As for the positive side of things, I have to commend the artwork of Dustin Nguyen, he is consistently at the top of his game, showing us his fearlessness and downright artistic master craftsmanship that is both shining and honest especially in it‘s darkest moments. His pencils are gentle and not too line heavy that evokes a sense of immediacy, detail, and sharpness that not only tells a story but moves it with such grace and minimalism, it’s hard to believe that there is a story behind the majestic artwork.
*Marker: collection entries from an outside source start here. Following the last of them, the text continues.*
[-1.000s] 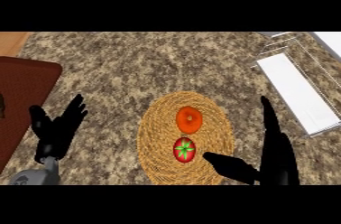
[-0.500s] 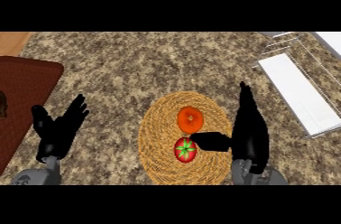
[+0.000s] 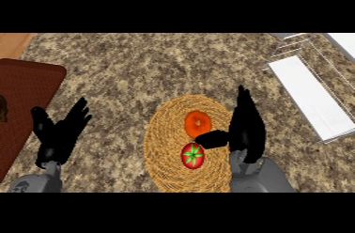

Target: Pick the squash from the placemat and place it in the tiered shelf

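On a round woven placemat (image 3: 170, 171) lie an orange squash (image 3: 197, 122) and, nearer to me, a red tomato-like fruit with a green star top (image 3: 193, 155). My right hand (image 3: 246, 126) stands edge-on over the mat's right side, fingers straight and pointing away from me, its thumb stretched left between the two fruits. It is open and holds nothing. My left hand (image 3: 61, 133) rests open at the lower left, fingers up. The white wire tiered shelf (image 3: 310, 96) stands at the right edge.
A dark brown board (image 3: 27, 93) lies at the left edge with a dark object partly showing on it. The speckled stone counter (image 3: 152, 67) stretches between the mat and the shelf.
My right hand has moved left and away from me, from the mat's right rim to beside the squash. The view has shifted slightly. The left hand has stayed as it was.
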Controlling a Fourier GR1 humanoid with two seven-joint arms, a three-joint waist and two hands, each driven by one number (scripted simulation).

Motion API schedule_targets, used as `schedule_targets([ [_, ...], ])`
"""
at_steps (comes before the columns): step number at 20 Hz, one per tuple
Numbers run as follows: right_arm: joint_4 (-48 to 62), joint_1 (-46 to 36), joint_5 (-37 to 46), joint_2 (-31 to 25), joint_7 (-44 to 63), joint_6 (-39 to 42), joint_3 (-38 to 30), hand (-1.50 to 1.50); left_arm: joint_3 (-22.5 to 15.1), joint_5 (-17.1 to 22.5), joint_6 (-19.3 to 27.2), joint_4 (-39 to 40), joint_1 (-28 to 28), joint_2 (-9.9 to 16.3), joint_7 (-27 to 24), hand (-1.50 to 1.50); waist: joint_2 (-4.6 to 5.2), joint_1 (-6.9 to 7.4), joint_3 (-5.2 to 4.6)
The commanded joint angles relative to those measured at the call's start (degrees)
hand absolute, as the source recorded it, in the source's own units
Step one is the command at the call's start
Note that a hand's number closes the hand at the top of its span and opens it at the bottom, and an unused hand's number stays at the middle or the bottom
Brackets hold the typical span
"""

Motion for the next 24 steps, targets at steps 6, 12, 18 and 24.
schedule_targets([
  [6,7.0,-4.0,0.5,0.5,13.9,-1.6,0.7,-1.5,0.3,-0.8,-0.7,3.8,1.5,-0.4,-1.7,0.0,0.24,-0.21,-0.41],
  [12,11.3,-5.2,-0.2,0.5,13.9,-4.2,1.0,-1.5,0.2,0.0,-0.6,2.2,0.1,-0.9,1.5,0.0,0.26,-0.2,-0.32],
  [18,15.6,-4.9,1.7,0.5,13.9,-5.5,0.6,-1.5,-0.5,-1.6,0.2,2.1,2.3,-1.8,-0.7,0.0,0.25,-0.13,-0.36],
  [24,18.3,-7.0,2.2,0.5,13.9,-6.9,0.8,-1.5,-1.3,-0.9,-0.7,-1.3,4.0,-1.6,1.9,0.0,0.08,0.5,-0.29],
])
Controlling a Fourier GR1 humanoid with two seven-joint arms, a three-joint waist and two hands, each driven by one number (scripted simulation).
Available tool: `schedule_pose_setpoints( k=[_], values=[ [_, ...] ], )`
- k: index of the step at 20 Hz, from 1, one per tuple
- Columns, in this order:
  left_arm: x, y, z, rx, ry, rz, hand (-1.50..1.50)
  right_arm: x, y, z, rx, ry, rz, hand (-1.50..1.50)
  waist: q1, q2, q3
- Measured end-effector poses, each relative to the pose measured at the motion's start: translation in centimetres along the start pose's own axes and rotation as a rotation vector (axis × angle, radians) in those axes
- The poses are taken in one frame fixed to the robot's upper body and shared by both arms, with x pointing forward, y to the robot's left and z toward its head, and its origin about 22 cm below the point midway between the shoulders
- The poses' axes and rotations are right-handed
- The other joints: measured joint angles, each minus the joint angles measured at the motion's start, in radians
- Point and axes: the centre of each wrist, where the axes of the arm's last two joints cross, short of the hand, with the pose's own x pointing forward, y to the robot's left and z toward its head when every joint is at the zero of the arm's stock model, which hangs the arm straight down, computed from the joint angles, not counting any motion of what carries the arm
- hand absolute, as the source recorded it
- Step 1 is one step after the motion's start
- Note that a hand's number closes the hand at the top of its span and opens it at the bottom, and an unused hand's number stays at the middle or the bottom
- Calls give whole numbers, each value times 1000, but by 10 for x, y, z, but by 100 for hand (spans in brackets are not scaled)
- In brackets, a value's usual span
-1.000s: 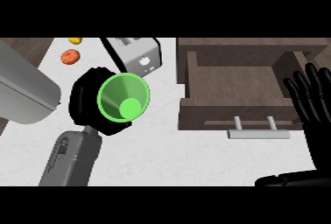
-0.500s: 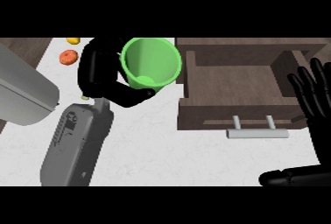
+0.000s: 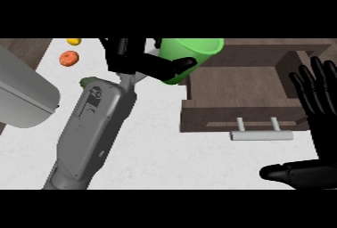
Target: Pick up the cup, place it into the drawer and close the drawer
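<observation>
Cup [image 3: 191, 53] top cut off, gripped by curled left hand [image 3: 141, 62]; right hand [image 3: 322, 116] open, resting.

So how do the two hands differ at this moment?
The left hand is curled round the green cup; the right hand is open and holds nothing. The left is up near the drawer's far corner; the right rests at the view's right edge. Both are black.

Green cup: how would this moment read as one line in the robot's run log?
phase: carry | left hand: shut on green cup, at drawer's left rim | drawer: open | right hand: open, resting at right edge
</observation>
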Motion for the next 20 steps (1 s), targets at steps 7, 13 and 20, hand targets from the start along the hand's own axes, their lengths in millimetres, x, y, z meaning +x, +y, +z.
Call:
schedule_pose_setpoints(
  k=[7, 13, 20],
  values=[
    [-14, -17, -23, -8, 56, -41, 150, 4, 2, 6, 4, -3, 3, -150, -7, 1, 0],
    [-24, -38, -39, 2, 88, -71, 150, -7, 5, 6, 14, -6, -3, -150, -18, 4, 0],
    [-45, -54, -37, 5, 143, -111, 150, -9, 3, 1, 23, -14, -1, -150, -35, 8, 0]
  ],
)
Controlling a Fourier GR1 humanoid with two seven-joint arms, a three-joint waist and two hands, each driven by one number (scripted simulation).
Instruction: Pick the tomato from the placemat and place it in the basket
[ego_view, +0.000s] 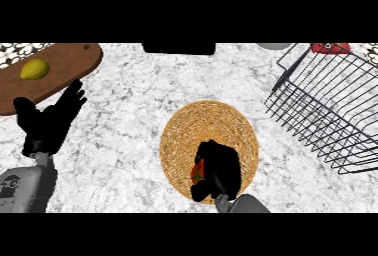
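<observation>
A lemon (34, 69) lies on the wooden board (70, 65) at far left, beside the open, resting left hand (50, 120). On the woven placemat (210, 125) the right hand (218, 170) curls round the tomato (197, 171) (only a red sliver shows). The wire basket (332, 115) stands on the worktop (133, 150) at right.

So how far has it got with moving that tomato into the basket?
Done: the right robot hand has reached the tomato on the placemat and curls round it; only a red sliver shows. In hand: the grasp; whether the tomato is lifted yet I cannot tell. Left: carrying it right to the wire basket and letting go. The left robot hand rests open near the cutting board.
</observation>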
The other thing I can commend in this issue is John Kalisz’s colors, while I didn’t notice it at first, after my second read through the subtle colors struck me as something fresh and brand new, it has all the right tinges of color in all the right places while not overdoing, and masking Nguyen’s pencils. Overall the artwork is the only source of worthwhile redemption in this issue.
While it is unclear on whether or not this issue delivers anything immediately worthwhile, what is clear is the fact that it was Dini’s failure to give us anything of substance that really brought this issue down.